In the Wilensky's article "Defining Computational Thinking for Mathematics and Science Classrooms" They clearly describe the taxonomy of a computational thinking curriculum. These authors list the multitude of ways in which computational thinking and the skills its supports, are directly related to the math and science skills that are required by common core standards. For example, dealing with data is a large part of both the math and science curriculum. Wilensky and company argue that computational thinking provides contextual supports for the many facets of deal with data including; collecting, creating, manipulating, visualizing and analyzing it. Not only does this article argue that computers as tools can aid in the learning of new ideas but rather the relationship is more complex. Wilensky and company propose that in addition to supporting comprehension they provide strategies to improve efficiency of the skills listed and therefore improve clarity the of conclusions and explanations of gathered data.
However, Grover and Pea point out the difficulties that computational thinking presents for classroom teachers. They propose many questions which I have considered myself, including: "What can we expect children to know or do better once they have participated in a curriculum designed for Computational thinking and how can they be evaluated?" (Pea 42) This is something that is Wilensky and company only halfway answer, although they do propose multiple standards that computational thinking can support and initiate, they do not outline a means of assessment which I believe is the biggest barrier to integrating computational thinking into state standards. In the American education system, it is necessary to consistently measure and prove progress through assessment. If we are teaching using a relatively abstract methods, how can we measure improvement? Papert might argue that this is where shareable artifacts come into play, but I wonder how can these artifacts be compared to a rubric or standard? I don't believe it is impossible, I just need clarification as to how it can be done.
I think assessments are a valid concern with our current educational focuses. I wonder if students creating a portfolio over a relatively long time period (1 semester - 1 year) might help answer this. Teachers could require each student to include specific demonstrations of skills in their portfolio. However, I think the main advantage would be to see a progression over time.

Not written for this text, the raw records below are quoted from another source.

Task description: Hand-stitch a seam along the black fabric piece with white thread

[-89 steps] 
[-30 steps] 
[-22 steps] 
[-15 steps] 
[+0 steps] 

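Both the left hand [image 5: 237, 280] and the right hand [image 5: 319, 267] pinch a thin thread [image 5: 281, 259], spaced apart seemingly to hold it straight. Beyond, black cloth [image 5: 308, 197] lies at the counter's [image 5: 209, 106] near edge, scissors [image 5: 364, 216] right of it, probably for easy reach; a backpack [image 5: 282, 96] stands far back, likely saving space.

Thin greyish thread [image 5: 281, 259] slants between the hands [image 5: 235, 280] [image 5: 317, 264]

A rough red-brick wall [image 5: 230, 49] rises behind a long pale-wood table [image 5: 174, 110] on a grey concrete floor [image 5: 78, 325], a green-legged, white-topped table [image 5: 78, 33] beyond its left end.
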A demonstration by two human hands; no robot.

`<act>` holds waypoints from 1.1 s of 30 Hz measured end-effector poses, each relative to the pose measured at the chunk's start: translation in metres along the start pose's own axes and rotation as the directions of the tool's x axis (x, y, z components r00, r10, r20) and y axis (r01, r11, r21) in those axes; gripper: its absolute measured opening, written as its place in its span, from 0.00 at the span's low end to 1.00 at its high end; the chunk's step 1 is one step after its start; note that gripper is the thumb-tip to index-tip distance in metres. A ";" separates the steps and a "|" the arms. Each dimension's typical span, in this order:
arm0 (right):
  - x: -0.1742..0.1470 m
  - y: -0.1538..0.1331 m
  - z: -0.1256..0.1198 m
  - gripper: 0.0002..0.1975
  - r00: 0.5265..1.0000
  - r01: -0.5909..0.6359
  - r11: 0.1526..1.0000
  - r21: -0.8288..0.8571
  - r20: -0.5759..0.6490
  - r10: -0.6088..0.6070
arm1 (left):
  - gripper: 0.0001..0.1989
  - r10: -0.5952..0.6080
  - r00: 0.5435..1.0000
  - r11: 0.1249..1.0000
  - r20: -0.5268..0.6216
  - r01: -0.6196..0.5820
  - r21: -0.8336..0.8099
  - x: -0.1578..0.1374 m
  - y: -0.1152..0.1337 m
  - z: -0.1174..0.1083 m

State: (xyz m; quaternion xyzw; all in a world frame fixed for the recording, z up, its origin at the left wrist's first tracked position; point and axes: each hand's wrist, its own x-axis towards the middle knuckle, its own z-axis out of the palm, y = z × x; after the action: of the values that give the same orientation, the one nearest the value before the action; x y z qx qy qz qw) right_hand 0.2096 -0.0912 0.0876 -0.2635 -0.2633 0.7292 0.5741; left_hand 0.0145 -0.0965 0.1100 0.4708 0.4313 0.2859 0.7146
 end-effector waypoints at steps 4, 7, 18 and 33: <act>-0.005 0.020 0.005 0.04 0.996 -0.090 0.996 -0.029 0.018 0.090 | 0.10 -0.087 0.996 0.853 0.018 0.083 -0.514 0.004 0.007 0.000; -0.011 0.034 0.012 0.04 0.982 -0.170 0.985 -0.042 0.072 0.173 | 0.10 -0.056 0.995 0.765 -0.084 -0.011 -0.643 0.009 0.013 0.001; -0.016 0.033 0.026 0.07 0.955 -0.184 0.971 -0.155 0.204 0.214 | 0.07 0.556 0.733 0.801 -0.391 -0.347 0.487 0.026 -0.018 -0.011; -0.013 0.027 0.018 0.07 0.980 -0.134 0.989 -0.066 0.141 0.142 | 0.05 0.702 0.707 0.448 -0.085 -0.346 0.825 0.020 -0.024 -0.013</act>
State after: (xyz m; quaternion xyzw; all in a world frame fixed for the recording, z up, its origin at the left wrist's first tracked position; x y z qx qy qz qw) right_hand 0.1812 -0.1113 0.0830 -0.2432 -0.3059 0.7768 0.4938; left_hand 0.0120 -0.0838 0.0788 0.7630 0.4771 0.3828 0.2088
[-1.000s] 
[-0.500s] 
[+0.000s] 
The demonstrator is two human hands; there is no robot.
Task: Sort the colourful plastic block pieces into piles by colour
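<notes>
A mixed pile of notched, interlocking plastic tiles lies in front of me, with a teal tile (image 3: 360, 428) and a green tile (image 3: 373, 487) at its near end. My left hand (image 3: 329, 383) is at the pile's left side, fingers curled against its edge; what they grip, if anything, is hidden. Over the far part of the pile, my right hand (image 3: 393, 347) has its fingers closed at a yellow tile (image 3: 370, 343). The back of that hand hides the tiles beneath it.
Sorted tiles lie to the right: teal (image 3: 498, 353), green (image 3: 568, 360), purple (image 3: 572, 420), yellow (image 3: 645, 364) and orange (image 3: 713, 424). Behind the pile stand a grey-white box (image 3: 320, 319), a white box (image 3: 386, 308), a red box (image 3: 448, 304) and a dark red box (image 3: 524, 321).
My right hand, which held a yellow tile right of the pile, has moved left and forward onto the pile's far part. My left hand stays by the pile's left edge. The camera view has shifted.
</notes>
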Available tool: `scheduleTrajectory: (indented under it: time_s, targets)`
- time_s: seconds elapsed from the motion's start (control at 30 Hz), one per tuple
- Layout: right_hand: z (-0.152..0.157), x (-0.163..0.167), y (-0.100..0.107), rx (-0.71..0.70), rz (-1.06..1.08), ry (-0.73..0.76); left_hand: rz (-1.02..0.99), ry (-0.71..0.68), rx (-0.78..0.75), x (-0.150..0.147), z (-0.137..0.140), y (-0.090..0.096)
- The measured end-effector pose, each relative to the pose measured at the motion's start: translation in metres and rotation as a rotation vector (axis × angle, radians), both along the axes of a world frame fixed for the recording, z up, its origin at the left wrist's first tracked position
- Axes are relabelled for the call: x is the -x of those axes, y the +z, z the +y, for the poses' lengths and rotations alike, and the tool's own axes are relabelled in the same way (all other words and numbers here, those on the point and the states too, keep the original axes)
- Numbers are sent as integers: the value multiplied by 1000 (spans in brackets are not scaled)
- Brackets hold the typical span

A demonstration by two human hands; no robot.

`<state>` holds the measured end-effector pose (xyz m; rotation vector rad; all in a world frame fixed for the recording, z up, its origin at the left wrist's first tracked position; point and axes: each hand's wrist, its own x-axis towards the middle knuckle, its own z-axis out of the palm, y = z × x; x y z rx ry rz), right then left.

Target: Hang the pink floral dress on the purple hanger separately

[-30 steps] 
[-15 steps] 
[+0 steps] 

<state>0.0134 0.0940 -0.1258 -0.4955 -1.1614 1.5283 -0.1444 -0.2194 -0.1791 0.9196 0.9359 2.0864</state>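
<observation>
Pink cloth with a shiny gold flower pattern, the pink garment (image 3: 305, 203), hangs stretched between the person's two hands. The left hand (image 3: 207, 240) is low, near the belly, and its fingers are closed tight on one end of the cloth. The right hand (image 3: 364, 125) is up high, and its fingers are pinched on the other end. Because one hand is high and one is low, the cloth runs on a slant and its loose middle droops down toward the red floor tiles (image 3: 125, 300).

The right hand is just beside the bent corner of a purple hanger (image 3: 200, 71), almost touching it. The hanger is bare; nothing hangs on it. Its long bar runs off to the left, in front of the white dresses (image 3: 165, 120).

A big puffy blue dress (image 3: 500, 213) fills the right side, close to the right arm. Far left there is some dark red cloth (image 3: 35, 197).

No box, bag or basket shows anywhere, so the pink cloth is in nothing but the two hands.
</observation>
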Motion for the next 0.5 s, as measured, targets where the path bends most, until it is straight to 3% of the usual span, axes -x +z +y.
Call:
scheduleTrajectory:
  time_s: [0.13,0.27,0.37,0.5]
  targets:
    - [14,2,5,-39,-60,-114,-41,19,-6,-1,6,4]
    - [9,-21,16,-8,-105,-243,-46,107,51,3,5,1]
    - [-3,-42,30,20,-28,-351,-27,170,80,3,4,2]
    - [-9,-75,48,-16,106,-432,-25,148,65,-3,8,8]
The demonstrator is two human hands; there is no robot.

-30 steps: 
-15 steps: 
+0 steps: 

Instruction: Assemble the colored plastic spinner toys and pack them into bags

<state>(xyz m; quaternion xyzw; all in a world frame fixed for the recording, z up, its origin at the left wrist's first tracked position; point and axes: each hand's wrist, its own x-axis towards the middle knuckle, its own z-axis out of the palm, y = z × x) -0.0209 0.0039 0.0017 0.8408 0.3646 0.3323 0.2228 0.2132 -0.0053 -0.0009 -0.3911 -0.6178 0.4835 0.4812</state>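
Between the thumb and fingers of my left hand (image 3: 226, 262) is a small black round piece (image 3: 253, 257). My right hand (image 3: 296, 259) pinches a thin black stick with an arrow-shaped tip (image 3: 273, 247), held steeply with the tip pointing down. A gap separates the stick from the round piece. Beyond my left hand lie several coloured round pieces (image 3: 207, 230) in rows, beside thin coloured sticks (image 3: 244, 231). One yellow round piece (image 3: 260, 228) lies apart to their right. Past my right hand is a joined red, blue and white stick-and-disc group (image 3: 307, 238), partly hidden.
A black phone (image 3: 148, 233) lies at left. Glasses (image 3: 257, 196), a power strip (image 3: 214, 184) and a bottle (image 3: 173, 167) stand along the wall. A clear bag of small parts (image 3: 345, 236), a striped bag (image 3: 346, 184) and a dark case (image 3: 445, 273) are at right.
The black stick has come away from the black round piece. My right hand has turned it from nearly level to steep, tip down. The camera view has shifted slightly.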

ReplyDeleteI think a portfolio showing learning through progression over time is a great suggestion. But it would be hard to argue for schools to adopt that with all the high-stakes testing going on. A portfolio model doesn't fit with the standardized testing model going on now. This issue of assessment is hard because we don't want what kids learn to be controlled or ruled by testing; we want more exploration and play and discovery. But we also want schools to start incorporating computational thinking so that kids don't miss out on it, so how do we develop ways for schools to incorporate CT in the current testing climate, without giving up on our visions of learning and giving into instructionism and memorization and lectures? It's a really difficult line. I struggle with this in education research in general. It's a balance between what we ideally want to happen and what we have to compromise to get schools to incorporate these things.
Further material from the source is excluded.